The findings from the examination of feminized professions reveal that there is an average of 798 monthly accesses, with a mean of 2 editions monthly. And the outcomes obtained from the examination of STEM professions indicate that there is an average of 1,073 monthly accesses, with a mean of 0 editions monthly.
5.3 Heuristic evaluation of Wikidata
These are the results of the heuristic evaluation of the ontologies of Wikidata. Examining Table 8 reveals significant challenges stemming from unproductive class hierarchies in navigation and search. Users are constrained from selecting multiple individuals of the same type within nodes, introducing complexity in search contexts. This limitation hampers quick decision-making, impacts reasoning by disrupting inference and consistency assessments and impedes automated interoperability in data cooperation. Ascending through upper chains in search contexts confuses users and complicates processes in both search and axiom-based reasoning. The inability to determine generality or specificity transfers the challenge to the search process, hindering statement validation and new knowledge inference. Overall, unproductive class hierarchies present intricate obstacles across various facets of ontology usage.
5.4 Performance Wikidata
An in-depth assessment of Wikidata’s performance from 2015 to 2022 is presented in Table 9, utilizing the framework established by Malyshev et al. (2018).

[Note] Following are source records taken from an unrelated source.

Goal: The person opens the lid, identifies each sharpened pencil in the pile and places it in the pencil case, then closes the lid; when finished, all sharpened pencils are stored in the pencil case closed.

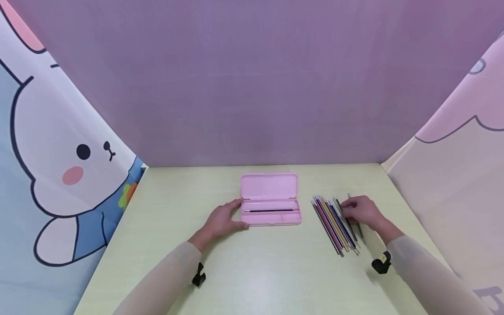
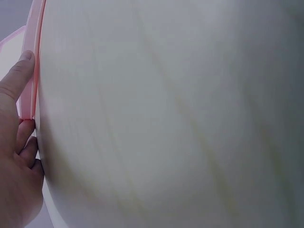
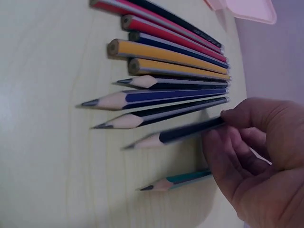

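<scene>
A pink pencil case lies with its lid swung back, one dark pencil lying lengthwise inside. My left hand holds the case's left end, thumb along the front wall and other fingers round the side. On the right, my right hand pinches a dark pencil near its back end, between thumb and fingers. Its sharpened tip points toward me. Under that hand lies a green pencil, partly covered by the fingers. Beside it a row of pencils includes yellow, red and dark blue ones.
Everything lies on a pale wood-grain table. A purple panel rises behind its back edge. Printed cloths stand at both sides, a rabbit on the left one. Some pencils in the row are sharpened, others have flat ends toward me.
</scene>
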`<state>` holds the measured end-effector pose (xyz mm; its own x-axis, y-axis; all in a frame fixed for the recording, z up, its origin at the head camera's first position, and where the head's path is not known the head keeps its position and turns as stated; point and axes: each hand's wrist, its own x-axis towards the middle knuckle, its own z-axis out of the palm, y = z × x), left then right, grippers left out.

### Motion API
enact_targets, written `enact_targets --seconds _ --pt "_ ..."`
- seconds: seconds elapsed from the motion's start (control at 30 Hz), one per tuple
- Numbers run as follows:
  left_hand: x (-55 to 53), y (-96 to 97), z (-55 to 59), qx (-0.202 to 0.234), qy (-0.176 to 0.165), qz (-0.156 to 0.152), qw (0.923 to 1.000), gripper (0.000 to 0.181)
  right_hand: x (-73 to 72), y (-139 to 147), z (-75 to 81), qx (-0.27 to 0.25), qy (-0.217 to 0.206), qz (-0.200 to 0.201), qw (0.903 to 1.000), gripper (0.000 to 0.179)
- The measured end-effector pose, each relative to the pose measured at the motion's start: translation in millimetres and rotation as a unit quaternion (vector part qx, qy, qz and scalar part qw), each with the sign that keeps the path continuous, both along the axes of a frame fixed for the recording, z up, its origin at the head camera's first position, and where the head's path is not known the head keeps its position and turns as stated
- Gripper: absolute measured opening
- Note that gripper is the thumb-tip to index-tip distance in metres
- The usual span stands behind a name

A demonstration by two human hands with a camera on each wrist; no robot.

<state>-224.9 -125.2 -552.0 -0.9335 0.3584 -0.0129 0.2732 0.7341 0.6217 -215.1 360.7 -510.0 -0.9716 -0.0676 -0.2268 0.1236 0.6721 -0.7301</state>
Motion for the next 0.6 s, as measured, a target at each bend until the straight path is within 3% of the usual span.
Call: enact_targets --seconds 0.23,0.4,0.6 --pt "0.7 -0.1 -1.0 0.001 -0.001 0.000 1.0000 0.097 -0.1 0.8 4.6 -0.070 0.004 -0.003 0.9975 0.044" --pt "0.9 -0.1 -2.6 -0.002 -0.001 0.000 1.0000 0.097 -2.5 -3.9 16.2 -0.114 0.016 0.007 0.9933 0.046" --pt "0.0 -1.1 -2.0 0.005 0.003 -0.004 1.0000 0.098 -8.8 -21.4 43.3 -0.100 0.037 0.052 0.9930 0.042"
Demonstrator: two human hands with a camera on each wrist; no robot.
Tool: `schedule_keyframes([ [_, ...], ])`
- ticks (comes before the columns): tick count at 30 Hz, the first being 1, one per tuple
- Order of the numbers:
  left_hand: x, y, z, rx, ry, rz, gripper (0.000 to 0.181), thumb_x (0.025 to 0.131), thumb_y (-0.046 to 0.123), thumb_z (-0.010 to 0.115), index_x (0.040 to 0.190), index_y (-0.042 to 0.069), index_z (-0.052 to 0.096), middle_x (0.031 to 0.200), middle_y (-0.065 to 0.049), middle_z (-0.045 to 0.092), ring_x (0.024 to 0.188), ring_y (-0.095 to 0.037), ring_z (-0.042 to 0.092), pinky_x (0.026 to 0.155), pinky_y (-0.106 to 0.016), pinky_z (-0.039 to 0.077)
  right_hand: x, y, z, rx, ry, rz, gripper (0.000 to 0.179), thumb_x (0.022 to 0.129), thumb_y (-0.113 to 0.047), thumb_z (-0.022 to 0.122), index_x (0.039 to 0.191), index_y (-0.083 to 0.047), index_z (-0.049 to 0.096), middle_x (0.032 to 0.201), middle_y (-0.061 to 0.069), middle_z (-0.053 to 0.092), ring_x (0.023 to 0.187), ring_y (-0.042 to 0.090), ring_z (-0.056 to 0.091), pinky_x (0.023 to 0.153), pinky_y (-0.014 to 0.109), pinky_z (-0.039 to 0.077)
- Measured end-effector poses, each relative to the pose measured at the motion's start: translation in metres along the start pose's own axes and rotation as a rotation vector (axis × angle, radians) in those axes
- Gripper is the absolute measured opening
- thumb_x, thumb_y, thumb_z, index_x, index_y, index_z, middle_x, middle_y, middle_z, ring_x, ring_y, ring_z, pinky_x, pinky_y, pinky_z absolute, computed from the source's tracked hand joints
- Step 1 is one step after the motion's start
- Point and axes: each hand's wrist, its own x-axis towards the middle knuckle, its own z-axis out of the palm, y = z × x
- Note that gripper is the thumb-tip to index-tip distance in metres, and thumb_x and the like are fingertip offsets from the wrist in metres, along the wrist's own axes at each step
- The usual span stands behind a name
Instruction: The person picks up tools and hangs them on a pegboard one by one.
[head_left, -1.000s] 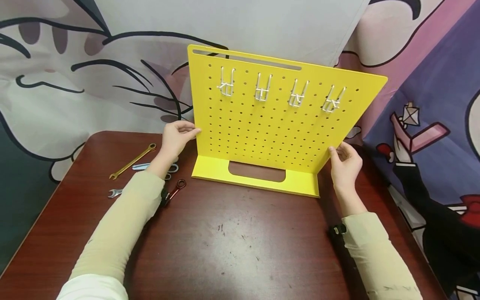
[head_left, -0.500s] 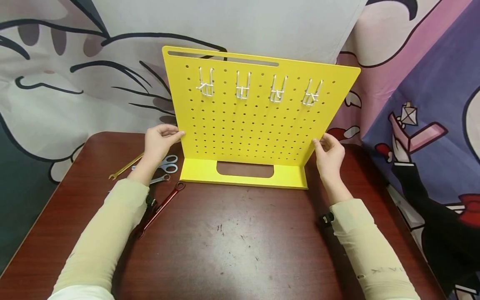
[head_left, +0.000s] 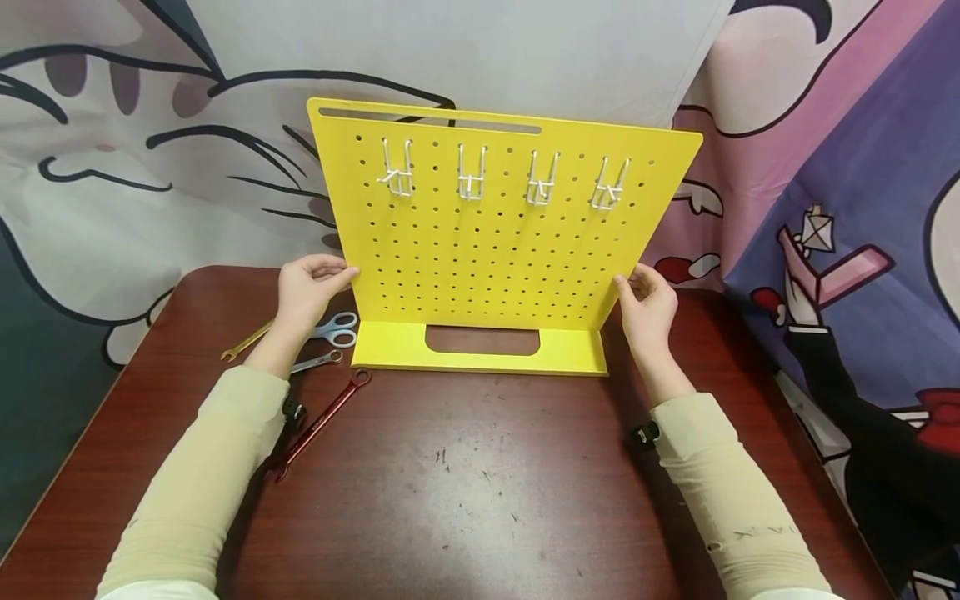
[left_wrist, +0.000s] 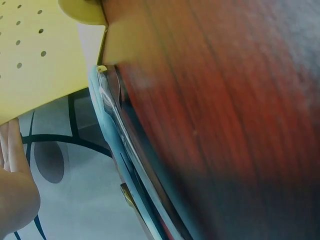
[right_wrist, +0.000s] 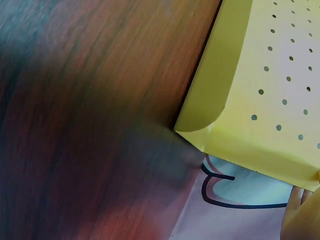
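evenly pinches the yellow pegboard (head_left: 491,250) by both side edges, with the left hand (head_left: 303,290) clamped on one and the right hand (head_left: 649,310) on the other, thumb toward the front in each. holds it upright on the brown table (head_left: 487,475), just beside the light-blue scissors (head_left: 326,332) and near the red wrench (head_left: 322,420).

scissors (head_left: 322,332): partly hidden by left arm (head_left: 202,467) | gold wrench (head_left: 243,342): likewise covered | board (right_wrist: 240,135), right hand (right_wrist: 298,215): cropped in right wrist view
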Motion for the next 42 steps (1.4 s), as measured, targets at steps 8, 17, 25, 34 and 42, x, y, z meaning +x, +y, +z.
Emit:
schedule_keyframes([
  [8,0.0,-0.002,0.001,0.002,0.003,0.005,0.035,0.096,0.012,0.08,0.117,-0.014,0.07,0.08,0.027,0.065,0.075,0.012,0.067,0.075,-0.006,0.057,0.008,-0.007,-0.015,-0.056,-0.057,-0.052,0.024,0.097,-0.009,0.076,0.118,0.004,0.076,0.105,0.014,0.075,0.08,-0.011,0.062,0.078,0.007,0.05],
  [17,-0.001,-0.004,0.0,0.011,0.007,0.012,0.036,0.096,0.013,0.081,0.118,-0.014,0.071,0.08,0.026,0.065,0.075,0.011,0.066,0.075,-0.005,0.056,0.032,-0.044,-0.042,-0.063,0.02,-0.222,0.03,0.095,-0.008,0.078,0.124,-0.002,0.076,0.119,0.02,0.077,0.09,-0.015,0.063,0.089,0.01,0.053],
  [25,-0.003,-0.003,0.002,-0.004,0.01,0.017,0.036,0.096,0.011,0.08,0.118,-0.015,0.07,0.079,0.027,0.065,0.074,0.012,0.067,0.075,-0.006,0.057,0.055,-0.093,-0.061,-0.129,0.158,-0.391,0.028,0.096,-0.016,0.077,0.123,-0.012,0.077,0.119,0.008,0.076,0.111,-0.001,0.064,0.103,0.014,0.048],
  [34,-0.003,-0.003,0.004,-0.025,0.011,0.041,0.033,0.096,0.007,0.078,0.116,-0.017,0.068,0.078,0.028,0.065,0.073,0.012,0.067,0.075,-0.007,0.058,0.074,-0.135,-0.059,-0.163,0.169,-0.542,0.026,0.097,-0.013,0.074,0.122,-0.005,0.076,0.117,0.007,0.074,0.116,0.007,0.063,0.108,0.019,0.048],
  [42,-0.003,-0.003,0.004,-0.027,0.015,0.038,0.032,0.096,0.007,0.078,0.116,-0.016,0.068,0.078,0.028,0.065,0.073,0.012,0.067,0.076,-0.007,0.058,0.086,-0.144,-0.044,-0.241,0.093,-0.692,0.031,0.098,-0.013,0.071,0.126,0.001,0.072,0.126,0.021,0.071,0.122,0.035,0.06,0.111,0.031,0.041],
])
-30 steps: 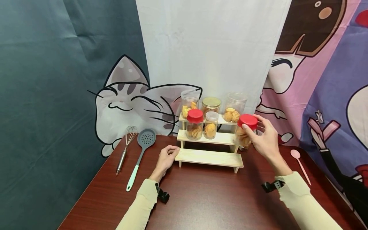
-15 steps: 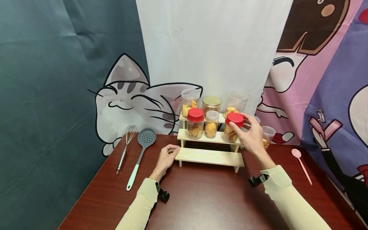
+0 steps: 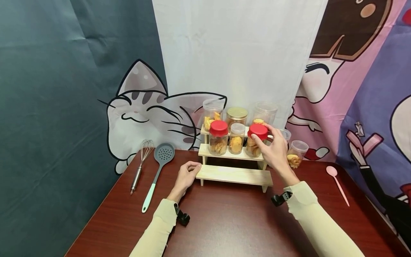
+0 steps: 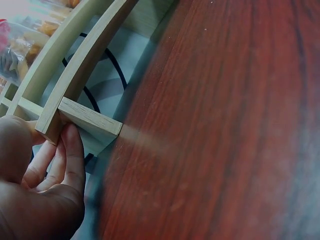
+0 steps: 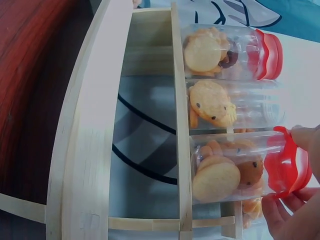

Table 9 furnishes a comprehensive evaluation of query performance within the Wikidata platform through several key metrics. Under the section denoted as “Query Metrics,” distinct trends come to the forefront. Notably, a substantial count of “Good Queries” signifies operations executed with success, contributing significantly to the platform’s operational prowess. Conversely, a noteworthy number of “Bad Queries” denotes instances where queries faced issues or failed to deliver intended results, thereby illuminating potential areas for refinement.
Moreover, the metric detailing the “Total Query Execution Time” offers a panoramic view of Wikidata’s efficiency, encapsulating the cumulative time required for executing the entire array of queries. This temporal dimension serves as a pivotal indicator of the platform’s responsiveness. In tandem, the metric revealing the “Total Result Rows” speaks volumes about the sheer magnitude of information generated across the spectrum of queries conducted on Wikidata. This voluminous outcome underscores the platform’s extensive capacity in producing relevant and diverse information.
6. Discussion
In 2017, the Wikimedia Movement adopted a new strategic plan for 2030, which establishes the goal of “providing knowledge as a service” (becoming a platform that offers open knowledge to the world through interfaces and communities), with a focus on “knowledge equity” (directing our efforts toward knowledge and communities that have been marginalized by power structures and privileges … Breaking social, political and technical barriers that hinder people from accessing and contributing to free knowledge). This collaborative strategic document places two core principles at its recommendations: inclusivity and a people-centered approach (understood as attending to people’s needs). It sets the goal for 2030 as closing the gender gap and focusing on the inclusion of underrepresented groups.
The knowledge organization proposal presented in this paper is fully aligned with the new strategic direction. To increase the visibility and access to the knowledge of Wikipedia, particularly that related to and about marginalized gender groups (women, nonbinary individuals, intersex, trans men and trans women), a dual solution is proposed. On the one hand, a technical solution involving the use of Wikidata ontologies as a KOS to facilitate information search and retrieval in Wikipedia, without increasing biases existing in reality. Wikidata has shown to be more aligned with the gender perspective than Wikipedia, as demonstrated in in-depth studies (Zhang and Terveen, 2021). On the other hand, a social, cultural and political solution that involves working with the Wikipedia community to accept internationally recognized standards in the field of knowledge organization and embracing two principles considered strategic by the Wikipedia movement: inclusivity to avoid the discrimination of marginalized groups and, above all, the principle of people-centered service with a special focus on their informational needs.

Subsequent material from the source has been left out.